• _What is expected_
Word for word, output every line of the material below, minus pictures.

===== Given material =====

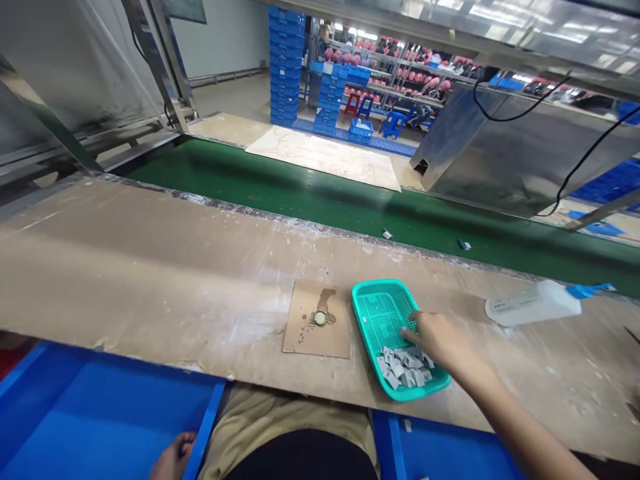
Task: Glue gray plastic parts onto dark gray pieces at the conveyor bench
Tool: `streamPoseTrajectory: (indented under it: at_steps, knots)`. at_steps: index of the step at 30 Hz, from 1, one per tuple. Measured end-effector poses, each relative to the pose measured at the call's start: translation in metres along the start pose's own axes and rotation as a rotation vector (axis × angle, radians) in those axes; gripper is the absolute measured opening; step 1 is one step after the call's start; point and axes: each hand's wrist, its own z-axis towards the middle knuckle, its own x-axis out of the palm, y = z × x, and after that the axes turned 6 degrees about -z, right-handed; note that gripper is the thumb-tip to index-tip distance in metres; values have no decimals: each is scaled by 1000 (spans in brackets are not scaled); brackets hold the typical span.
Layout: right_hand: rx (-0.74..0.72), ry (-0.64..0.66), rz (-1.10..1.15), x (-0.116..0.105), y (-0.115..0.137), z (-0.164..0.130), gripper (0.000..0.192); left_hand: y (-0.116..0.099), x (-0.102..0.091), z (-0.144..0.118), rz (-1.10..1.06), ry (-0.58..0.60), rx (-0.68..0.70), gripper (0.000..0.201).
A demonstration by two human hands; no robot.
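Note:
My right hand (436,337) reaches into a teal plastic basket (376,308) on the workbench, fingertips down among several small grey pieces (404,366) heaped at its near end. Whether a piece is pinched I cannot tell. My left hand (175,457) rests low at the edge of a blue bin (100,420) beside my lap, fingers curled on its rim. Left of the basket lies a brown card (320,333) with a small round metal part (320,319) on it.
A white spray bottle (535,303) with a blue nozzle lies on the bench at right. Beyond the bench runs a green conveyor belt (310,193) with two small grey bits on it. Stacked blue crates (286,67) and shelves stand far behind.

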Motion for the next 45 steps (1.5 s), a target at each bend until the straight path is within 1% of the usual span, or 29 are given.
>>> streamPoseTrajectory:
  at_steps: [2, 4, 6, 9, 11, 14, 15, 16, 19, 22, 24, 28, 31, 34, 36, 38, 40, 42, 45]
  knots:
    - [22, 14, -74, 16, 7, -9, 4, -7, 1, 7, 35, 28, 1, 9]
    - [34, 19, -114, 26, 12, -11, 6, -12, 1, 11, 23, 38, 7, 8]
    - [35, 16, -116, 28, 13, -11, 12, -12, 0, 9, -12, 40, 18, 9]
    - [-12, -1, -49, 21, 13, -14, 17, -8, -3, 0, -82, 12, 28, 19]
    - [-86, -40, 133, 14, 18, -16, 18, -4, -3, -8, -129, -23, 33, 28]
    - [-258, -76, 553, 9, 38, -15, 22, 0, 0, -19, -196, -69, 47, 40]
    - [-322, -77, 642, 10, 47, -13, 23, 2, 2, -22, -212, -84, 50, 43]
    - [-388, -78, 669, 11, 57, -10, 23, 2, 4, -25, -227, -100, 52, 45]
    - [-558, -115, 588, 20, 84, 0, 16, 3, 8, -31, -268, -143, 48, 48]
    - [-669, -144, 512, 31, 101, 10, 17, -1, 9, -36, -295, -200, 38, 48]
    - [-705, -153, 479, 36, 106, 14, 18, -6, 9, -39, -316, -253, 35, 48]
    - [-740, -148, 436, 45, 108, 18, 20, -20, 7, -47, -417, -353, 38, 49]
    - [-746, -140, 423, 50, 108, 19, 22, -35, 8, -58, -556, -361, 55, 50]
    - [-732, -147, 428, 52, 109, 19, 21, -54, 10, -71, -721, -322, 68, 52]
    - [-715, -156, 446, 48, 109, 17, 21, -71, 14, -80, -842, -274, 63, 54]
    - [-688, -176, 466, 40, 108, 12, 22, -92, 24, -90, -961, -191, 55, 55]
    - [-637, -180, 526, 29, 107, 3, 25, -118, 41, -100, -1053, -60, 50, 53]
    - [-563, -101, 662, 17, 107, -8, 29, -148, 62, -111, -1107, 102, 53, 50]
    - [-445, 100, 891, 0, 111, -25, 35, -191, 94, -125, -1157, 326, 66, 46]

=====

• _Response area_
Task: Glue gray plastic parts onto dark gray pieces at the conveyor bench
Tool: `streamPoseTrajectory: (indented under it: at_steps, knots)`. at_steps: index of the step at 30 Hz, from 1, one per tuple. Measured end-effector poses, each relative to the pose measured at the call's start: translation in metres along the start pose's own axes and rotation as a rotation vector (axis × angle, radians) in those axes; gripper is the absolute measured opening; step 1 is one step after the call's start; point and axes: each hand's wrist, its own z-axis towards the middle knuckle, its own x-axis out of the palm, y = z × x, and after that the axes turned 6 degrees about -z, right-handed; note that gripper is the thumb-tip to index-tip distance in metres; values have no decimals: each is scaled by 1000 (spans in brackets are not scaled); brackets hold the typical span.
Layout: right_hand: rx (-0.74..0.72), ry (-0.64..0.66), rz (-1.10..1.15), x (-0.116..0.105), y (-0.115..0.137), z (-0.164..0.130), gripper (0.000..0.192); left_hand: y (-0.116..0.099), x (-0.102..0.091), z (-0.144..0.118), rz (-1.10..1.06), ry (-0.58..0.60), rx (-0.68..0.70), gripper (0.000..0.201).
A demonstration by two human hands; no robot.
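Note:
My right hand (436,337) reaches into a teal plastic basket (376,308) on the workbench, fingertips down among several small grey pieces (404,366) heaped at its near end. Whether a piece is pinched I cannot tell. My left hand (175,457) rests low at the edge of a blue bin (100,420) beside my lap, fingers curled on its rim. Left of the basket lies a brown card (320,333) with a small round metal part (320,319) on it.
A white spray bottle (535,303) with a blue nozzle lies on the bench at right. Beyond the bench runs a green conveyor belt (310,193) with two small grey bits on it. Stacked blue crates (286,67) and shelves stand far behind.
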
Motion for the next 45 steps (1.5 s), a target at each bend until the straight path is within 1% of the usual span, or 29 are given.
>>> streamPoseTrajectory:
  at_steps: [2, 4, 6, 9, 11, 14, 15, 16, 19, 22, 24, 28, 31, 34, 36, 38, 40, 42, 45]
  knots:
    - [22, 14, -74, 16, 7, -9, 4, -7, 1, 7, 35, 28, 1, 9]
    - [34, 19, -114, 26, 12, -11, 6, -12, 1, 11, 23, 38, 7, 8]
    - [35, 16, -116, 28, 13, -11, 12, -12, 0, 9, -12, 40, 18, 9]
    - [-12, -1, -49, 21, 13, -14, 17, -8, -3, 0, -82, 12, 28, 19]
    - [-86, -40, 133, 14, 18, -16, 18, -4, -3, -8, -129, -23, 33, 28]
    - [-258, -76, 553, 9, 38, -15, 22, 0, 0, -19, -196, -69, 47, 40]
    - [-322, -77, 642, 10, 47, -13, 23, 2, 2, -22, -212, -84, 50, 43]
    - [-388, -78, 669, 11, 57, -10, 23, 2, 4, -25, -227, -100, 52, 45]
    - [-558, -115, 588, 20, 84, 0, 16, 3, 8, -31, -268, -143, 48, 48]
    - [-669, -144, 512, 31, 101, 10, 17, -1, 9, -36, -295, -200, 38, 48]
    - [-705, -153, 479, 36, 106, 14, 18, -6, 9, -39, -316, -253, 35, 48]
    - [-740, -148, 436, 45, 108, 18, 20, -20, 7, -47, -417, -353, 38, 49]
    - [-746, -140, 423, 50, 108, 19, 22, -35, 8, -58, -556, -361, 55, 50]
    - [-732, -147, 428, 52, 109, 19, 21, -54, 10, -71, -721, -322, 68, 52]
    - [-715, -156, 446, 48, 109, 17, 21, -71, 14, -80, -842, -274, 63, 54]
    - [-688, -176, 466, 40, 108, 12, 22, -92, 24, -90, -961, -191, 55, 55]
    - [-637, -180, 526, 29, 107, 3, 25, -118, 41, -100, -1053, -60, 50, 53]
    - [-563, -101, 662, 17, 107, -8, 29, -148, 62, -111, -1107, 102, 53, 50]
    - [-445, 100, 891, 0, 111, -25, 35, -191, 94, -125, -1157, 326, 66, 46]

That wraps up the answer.